No visitor to Turkey should miss out on a Turkish bath. It is not the luxury spa treatment that you might be hoping for, but it is certainly refreshing and often great fun.
The Turks have been having Turkish baths, or hamams, for years. They used to be something of a weekly outing for women since women were only permitted to visit at restricted times. This meant the hamam was very busy on those occasions as for some women they were the only access they had to large quantities of hot water, not only for washing themselves but the laundry too. Of course where there are women there is also gossip and hamams were quite the daughter-in-law hunting grounds of Turkish mothers, seeking the best wives for their sons.
Traditionally and in large cities hamams are separated into male and female sections.
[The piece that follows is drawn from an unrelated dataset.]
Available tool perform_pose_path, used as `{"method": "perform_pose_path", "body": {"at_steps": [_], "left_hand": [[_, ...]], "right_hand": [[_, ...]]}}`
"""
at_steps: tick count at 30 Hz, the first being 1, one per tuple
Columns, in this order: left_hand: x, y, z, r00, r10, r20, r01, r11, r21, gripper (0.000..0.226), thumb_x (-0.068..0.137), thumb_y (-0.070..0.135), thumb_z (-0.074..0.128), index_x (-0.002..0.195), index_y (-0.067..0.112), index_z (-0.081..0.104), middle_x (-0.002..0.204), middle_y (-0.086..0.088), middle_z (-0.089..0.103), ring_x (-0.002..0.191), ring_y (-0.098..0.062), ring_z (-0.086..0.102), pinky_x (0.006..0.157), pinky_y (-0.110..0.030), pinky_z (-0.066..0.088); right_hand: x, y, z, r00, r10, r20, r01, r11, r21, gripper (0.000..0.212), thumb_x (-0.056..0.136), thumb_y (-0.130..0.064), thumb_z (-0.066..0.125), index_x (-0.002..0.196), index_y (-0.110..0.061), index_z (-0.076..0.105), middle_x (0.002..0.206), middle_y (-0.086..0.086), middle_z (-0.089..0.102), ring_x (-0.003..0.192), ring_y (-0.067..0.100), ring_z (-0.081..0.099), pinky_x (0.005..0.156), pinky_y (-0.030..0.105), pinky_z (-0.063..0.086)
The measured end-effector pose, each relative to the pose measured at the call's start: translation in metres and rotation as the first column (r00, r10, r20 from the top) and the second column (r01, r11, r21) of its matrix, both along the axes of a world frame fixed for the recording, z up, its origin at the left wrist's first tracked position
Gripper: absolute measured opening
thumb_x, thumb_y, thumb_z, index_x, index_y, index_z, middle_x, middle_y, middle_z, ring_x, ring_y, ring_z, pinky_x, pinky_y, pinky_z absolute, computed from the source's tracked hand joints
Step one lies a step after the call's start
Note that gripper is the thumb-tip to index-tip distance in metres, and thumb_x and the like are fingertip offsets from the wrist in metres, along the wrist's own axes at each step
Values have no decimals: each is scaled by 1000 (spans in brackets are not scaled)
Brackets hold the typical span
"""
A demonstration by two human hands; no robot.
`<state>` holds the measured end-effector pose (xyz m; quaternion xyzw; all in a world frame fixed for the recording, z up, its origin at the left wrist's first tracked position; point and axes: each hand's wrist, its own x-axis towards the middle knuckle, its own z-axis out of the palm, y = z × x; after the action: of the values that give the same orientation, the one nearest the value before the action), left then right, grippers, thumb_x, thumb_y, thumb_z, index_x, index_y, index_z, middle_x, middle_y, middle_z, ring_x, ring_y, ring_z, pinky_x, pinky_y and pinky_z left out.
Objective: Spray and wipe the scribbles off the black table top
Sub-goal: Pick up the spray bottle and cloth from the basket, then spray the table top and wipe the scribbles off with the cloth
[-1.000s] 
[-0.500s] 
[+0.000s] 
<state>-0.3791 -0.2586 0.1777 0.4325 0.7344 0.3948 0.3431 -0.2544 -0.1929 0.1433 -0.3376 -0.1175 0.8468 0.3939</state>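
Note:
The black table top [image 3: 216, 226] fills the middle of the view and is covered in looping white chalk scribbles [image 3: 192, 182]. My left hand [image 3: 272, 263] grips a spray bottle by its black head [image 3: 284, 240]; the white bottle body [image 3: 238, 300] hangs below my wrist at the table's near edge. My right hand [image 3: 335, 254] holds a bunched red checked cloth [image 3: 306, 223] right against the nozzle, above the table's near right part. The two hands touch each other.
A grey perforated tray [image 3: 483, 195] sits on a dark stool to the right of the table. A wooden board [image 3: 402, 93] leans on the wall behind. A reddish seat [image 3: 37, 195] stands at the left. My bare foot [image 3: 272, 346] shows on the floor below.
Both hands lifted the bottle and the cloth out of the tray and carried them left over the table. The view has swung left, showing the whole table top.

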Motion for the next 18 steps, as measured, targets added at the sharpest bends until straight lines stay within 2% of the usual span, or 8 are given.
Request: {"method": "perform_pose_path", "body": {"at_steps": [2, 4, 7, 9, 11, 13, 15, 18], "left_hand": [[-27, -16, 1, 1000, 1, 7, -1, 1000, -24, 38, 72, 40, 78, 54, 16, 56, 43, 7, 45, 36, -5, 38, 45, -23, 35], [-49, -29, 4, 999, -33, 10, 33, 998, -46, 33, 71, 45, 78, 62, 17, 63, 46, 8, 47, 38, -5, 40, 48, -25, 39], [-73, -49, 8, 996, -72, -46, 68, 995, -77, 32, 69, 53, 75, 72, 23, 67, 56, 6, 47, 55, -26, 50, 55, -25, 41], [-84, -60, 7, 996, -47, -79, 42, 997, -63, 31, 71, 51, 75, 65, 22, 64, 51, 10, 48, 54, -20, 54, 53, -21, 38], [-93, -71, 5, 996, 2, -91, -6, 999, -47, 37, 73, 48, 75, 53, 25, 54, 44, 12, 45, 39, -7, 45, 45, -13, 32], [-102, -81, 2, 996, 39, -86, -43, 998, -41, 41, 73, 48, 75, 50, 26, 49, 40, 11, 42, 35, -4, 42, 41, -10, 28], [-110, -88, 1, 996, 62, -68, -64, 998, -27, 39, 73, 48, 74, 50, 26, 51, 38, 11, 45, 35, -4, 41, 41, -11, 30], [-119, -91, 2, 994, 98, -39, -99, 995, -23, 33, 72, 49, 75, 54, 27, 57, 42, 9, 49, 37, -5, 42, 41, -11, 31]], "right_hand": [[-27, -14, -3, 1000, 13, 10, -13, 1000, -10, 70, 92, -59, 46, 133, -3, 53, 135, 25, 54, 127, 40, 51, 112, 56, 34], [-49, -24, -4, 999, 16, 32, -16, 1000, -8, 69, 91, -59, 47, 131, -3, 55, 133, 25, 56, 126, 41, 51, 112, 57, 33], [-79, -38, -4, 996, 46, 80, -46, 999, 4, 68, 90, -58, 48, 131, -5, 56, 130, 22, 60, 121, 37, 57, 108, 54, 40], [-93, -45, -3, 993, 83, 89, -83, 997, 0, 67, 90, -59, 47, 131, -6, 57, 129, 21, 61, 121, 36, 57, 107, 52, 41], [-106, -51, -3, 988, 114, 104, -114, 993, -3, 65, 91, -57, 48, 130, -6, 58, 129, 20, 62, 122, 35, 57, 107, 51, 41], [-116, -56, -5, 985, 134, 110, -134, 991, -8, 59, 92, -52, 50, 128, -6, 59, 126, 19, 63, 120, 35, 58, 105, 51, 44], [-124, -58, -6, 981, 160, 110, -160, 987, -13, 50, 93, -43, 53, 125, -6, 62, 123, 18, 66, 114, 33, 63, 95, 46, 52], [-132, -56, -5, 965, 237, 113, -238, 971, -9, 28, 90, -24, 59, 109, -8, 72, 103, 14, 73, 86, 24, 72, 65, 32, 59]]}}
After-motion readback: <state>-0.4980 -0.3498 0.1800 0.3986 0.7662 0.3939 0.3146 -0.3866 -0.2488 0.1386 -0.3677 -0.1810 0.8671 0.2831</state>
Only workers of the same sex are inside and it is not unusual to be naked or topless inside (cue awkward memories of being stripped naked in an Istanbul hamam with my mother and her friend). In tourist resorts they are often mixed, with male masseurs and mercifully most patrons
keep their swimwear on.
|Hamam workers in a large hamam.|
Turkish baths feature a large steamy marble chamber with several anterooms. The other rooms are changing, waiting or massage rooms. Having slipped and slid your way on the wet marble to a seat you are left to sit and sweat for a while. By the time you are just beyond comfortable with how sweaty you have become one of the hamam men, dressed handsomely in a thin cotton wrap that becomes dangerously translucent when wet, be warned, normally arrives and slaps the marble to indicate that you should approach and lie down.
Assuming you don’t slip to your death on the near-lethal rubber slippers, you lie on the marble. The hamam men are very good at untying bikini straps, but this is simply to gain good scrubbing access to your back. Wearing a loofah mitt you get scrubbed hard all over and rolls and rolls of dead skin peel off. It is disgusting but at the same time it is amazing. Who knew how dirty we are? Once you are thoroughly repulsed with yourself the hamam man tosses bowls of water over you to rinse you off and then covers you in astoundingly soft olive oil soap bubbles which pop deliciously on your skin, and then he will massage you, crack knuckles, and if you’re lucky, wash your hair.
|Inside the main chamber of a hamam.|
It is not the most relaxing massage you will ever have. The marble surface you lie on puts pay to that straight away and the hamam men can be fairly heavy-handed, especially with blokes. After all the slippery wallowing on the marble it is not uncommon to start feeling a bit like a beached whale. There can be awkward flash moments for those who are uncomfortable with public nudity and it is possible to cop an unattractive eyeful of someone if you’re unlucky. Combined with the recently undone bikini straps, the potential humiliation factor is high.
Once out of the main chamber of the Turkish bath you are usually offered a drink of apple tea or water and other services like extra massages. At the very least you are wrapped in towels including one over your head that is somehow amusingly folded to leave your ears poking out. After all the grime and wallowing, this get up really restores your self-confidence!